• What you have to do
I need the number of lines in the data that include "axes"; reply with that number alone.

• Information shown
•••••

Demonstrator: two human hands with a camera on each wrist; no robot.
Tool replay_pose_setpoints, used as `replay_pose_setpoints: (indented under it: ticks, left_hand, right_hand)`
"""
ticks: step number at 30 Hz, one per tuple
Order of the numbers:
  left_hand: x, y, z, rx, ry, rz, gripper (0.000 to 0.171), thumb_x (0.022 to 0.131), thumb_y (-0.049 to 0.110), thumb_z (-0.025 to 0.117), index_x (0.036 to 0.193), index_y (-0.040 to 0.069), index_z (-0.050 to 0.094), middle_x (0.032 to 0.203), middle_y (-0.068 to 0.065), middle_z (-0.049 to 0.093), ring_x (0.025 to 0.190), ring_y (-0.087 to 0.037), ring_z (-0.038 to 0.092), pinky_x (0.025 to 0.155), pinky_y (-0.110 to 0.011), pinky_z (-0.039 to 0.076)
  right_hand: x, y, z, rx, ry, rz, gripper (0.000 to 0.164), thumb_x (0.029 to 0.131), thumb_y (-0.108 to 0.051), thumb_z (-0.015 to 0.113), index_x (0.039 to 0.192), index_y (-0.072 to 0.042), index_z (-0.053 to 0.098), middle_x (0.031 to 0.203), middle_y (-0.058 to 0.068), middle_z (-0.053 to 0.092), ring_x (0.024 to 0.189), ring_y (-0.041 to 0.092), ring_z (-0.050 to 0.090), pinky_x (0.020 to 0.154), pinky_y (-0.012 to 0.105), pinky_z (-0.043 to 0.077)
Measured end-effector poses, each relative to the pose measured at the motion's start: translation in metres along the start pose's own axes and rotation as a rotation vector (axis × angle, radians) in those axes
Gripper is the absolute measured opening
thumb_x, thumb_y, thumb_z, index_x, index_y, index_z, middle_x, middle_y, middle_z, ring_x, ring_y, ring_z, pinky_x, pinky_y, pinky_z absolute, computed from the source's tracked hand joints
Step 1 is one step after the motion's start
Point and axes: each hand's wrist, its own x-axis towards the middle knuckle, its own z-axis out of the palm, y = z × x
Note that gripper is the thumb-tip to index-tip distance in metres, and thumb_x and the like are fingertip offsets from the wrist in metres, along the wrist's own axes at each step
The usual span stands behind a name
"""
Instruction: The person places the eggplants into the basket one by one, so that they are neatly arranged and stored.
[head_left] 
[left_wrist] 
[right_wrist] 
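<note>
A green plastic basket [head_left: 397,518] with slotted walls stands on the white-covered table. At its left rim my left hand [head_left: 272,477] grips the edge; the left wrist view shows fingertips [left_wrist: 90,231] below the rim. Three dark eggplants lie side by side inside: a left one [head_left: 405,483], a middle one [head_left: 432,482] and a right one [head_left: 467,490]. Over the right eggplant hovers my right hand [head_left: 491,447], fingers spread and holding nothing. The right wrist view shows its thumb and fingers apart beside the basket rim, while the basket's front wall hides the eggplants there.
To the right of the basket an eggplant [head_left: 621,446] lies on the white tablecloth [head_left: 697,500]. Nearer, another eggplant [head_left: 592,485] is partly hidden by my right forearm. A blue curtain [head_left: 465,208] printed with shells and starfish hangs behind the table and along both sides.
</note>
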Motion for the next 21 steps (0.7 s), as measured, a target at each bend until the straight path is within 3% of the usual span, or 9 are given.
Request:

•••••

• Solution
3